## Task goal
Print the listing below exactly, minus its pictures.

## Data
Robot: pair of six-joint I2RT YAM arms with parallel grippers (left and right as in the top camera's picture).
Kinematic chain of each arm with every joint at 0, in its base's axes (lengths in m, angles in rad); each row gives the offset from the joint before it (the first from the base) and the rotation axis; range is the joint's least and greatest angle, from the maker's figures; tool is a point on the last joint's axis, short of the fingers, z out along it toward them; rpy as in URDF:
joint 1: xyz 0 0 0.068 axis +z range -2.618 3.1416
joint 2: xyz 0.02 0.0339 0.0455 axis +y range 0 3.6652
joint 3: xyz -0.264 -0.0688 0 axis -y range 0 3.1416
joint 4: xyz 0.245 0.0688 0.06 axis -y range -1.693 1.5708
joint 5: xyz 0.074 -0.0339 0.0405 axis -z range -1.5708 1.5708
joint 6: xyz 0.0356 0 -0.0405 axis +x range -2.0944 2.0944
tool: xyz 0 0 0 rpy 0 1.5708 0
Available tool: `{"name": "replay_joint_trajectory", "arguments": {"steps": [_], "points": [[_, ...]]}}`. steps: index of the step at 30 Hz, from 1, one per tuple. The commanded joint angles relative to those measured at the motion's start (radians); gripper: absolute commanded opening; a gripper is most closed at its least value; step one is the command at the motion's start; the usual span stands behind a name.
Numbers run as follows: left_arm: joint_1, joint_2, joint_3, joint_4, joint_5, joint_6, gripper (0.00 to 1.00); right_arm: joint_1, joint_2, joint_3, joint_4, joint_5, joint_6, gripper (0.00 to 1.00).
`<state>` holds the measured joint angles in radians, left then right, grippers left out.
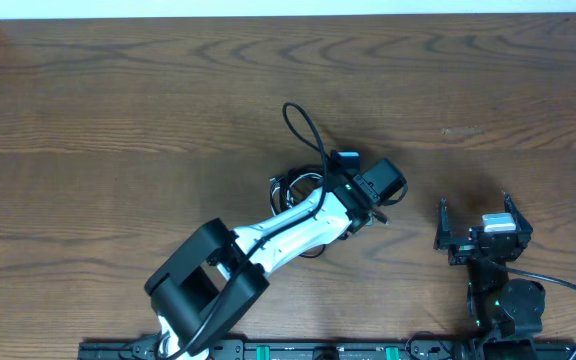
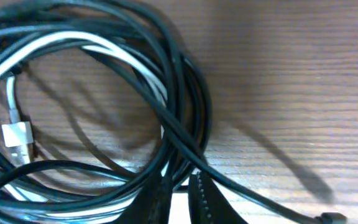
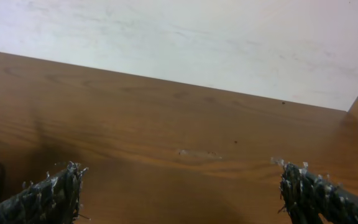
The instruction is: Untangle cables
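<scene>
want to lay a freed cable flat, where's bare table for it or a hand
Bare: the far strip of table beyond the cables, and the left side beside the left arm. A narrower gap lies between left gripper and open right gripper. Crowded: the cables' heap and the near edge.

worktop [image 1: 118, 120]: brown wood, visible grain | wall [image 3: 179, 43]: white, behind far edge | scuff [image 3: 197, 154]: small pale mark on worktop
</scene>
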<state>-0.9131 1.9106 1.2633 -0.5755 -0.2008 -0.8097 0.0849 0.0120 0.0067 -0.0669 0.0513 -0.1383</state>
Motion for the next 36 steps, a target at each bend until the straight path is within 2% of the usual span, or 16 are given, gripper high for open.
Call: {"name": "replay_joint_trajectory", "arguments": {"steps": [1,2,5,8,16,21,26,36], "points": [[-0.008,0.050,-0.001,-0.001,-0.009,0.003,0.17,0.007,-0.005,-0.001,-0.004,-0.002,0.011,0.99],[-0.010,0.058,-0.001,0.002,-0.010,0.004,0.17,0.007,-0.005,-0.001,-0.004,-0.002,0.011,0.99],[-0.011,0.065,-0.001,0.011,-0.010,0.009,0.27,0.007,-0.005,-0.001,-0.004,-0.002,0.011,0.99],[-0.011,0.064,-0.001,0.014,-0.039,0.037,0.32,0.007,-0.005,-0.001,-0.004,-0.002,0.011,0.99],[-0.014,0.062,0.000,0.017,-0.051,0.062,0.32,0.007,-0.005,-0.001,-0.004,-0.002,0.011,0.99],[-0.047,0.053,0.016,0.016,-0.055,0.156,0.34,0.007,-0.005,-0.001,-0.004,-0.002,0.011,0.99],[-0.089,0.048,0.027,0.020,-0.113,0.155,0.42,0.007,-0.005,-0.001,-0.004,-0.002,0.011,0.99],[-0.100,0.056,0.014,0.075,-0.135,0.154,0.42,0.007,-0.005,-0.001,-0.004,-0.002,0.011,0.99]]}}
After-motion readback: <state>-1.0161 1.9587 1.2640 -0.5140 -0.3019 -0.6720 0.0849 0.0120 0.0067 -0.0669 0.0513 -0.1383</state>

## Exercise output
Robot: pair of six-joint I2RT YAM arms with parallel grippers (left and right as in the top camera's picture).
Kinematic chain of each arm with every joint at 0, in its base's axes (lengths in m, angles in rad); each row gives the offset from the joint before it (the first from the base) and the rotation axis; range is the joint's least and greatest angle, from the maker's figures; tool is a point on the last joint's axis, short of the fingers, z out along it toward them; rpy as in URDF:
joint 1: xyz 0 0 0.068 axis +z range -2.618 3.1416
joint 2: xyz 0.02 0.0339 0.0455 axis +y range 0 3.6652
joint 3: xyz -0.264 -0.0688 0 axis -y range 0 3.1416
joint 4: xyz 0.245 0.0688 0.06 axis -y range -1.693 1.5708
joint 5: xyz 0.074 -0.0339 0.0405 axis -z range -1.5708 1.5708
joint 6: xyz 0.0356 0 -0.0405 axis +x range -2.0944 2.0944
tool: xyz 0 0 0 rpy 0 1.5708 0
Available tool: `{"name": "replay_joint_trajectory", "arguments": {"steps": [_], "points": [[_, ...]]}}`. steps: index of the step at 30 Hz, from 1, one per tuple. The commanded joint angles relative to those measured at the motion's start (radians); gripper: absolute commanded opening; a gripper is most closed at its least value; step one is the command at the motion's start; the usual span stands behind a name.
Numbers run as follows: left_arm: joint_1, joint_2, joint_3, joint_4, joint_5, joint_6, gripper (0.00 to 1.00); right_arm: joint_1, joint_2, joint_3, joint_4, joint_5, joint_6, gripper (0.00 to 1.00).
`<state>` holds the measured joint angles in radians, left then right, grippers left out.
The instruction is: Untangle cables
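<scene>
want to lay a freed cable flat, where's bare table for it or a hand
Bare: the far strip of table beyond the cables, and the left side beside the left arm. A narrower gap lies between left gripper and open right gripper. Crowded: the cables' heap and the near edge.

worktop [image 1: 118, 120]: brown wood, visible grain | wall [image 3: 179, 43]: white, behind far edge | scuff [image 3: 197, 154]: small pale mark on worktop
</scene>
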<state>-0.9131 1.9106 1.2633 -0.5755 -0.2008 -0.8097 0.0849 0.0120 0.0067 -0.0669 0.0513 -0.1383</state>
Motion for the next 36 steps, a target at each bend until the straight path is within 2% of the usual span, or 16 are given, gripper high for open.
Call: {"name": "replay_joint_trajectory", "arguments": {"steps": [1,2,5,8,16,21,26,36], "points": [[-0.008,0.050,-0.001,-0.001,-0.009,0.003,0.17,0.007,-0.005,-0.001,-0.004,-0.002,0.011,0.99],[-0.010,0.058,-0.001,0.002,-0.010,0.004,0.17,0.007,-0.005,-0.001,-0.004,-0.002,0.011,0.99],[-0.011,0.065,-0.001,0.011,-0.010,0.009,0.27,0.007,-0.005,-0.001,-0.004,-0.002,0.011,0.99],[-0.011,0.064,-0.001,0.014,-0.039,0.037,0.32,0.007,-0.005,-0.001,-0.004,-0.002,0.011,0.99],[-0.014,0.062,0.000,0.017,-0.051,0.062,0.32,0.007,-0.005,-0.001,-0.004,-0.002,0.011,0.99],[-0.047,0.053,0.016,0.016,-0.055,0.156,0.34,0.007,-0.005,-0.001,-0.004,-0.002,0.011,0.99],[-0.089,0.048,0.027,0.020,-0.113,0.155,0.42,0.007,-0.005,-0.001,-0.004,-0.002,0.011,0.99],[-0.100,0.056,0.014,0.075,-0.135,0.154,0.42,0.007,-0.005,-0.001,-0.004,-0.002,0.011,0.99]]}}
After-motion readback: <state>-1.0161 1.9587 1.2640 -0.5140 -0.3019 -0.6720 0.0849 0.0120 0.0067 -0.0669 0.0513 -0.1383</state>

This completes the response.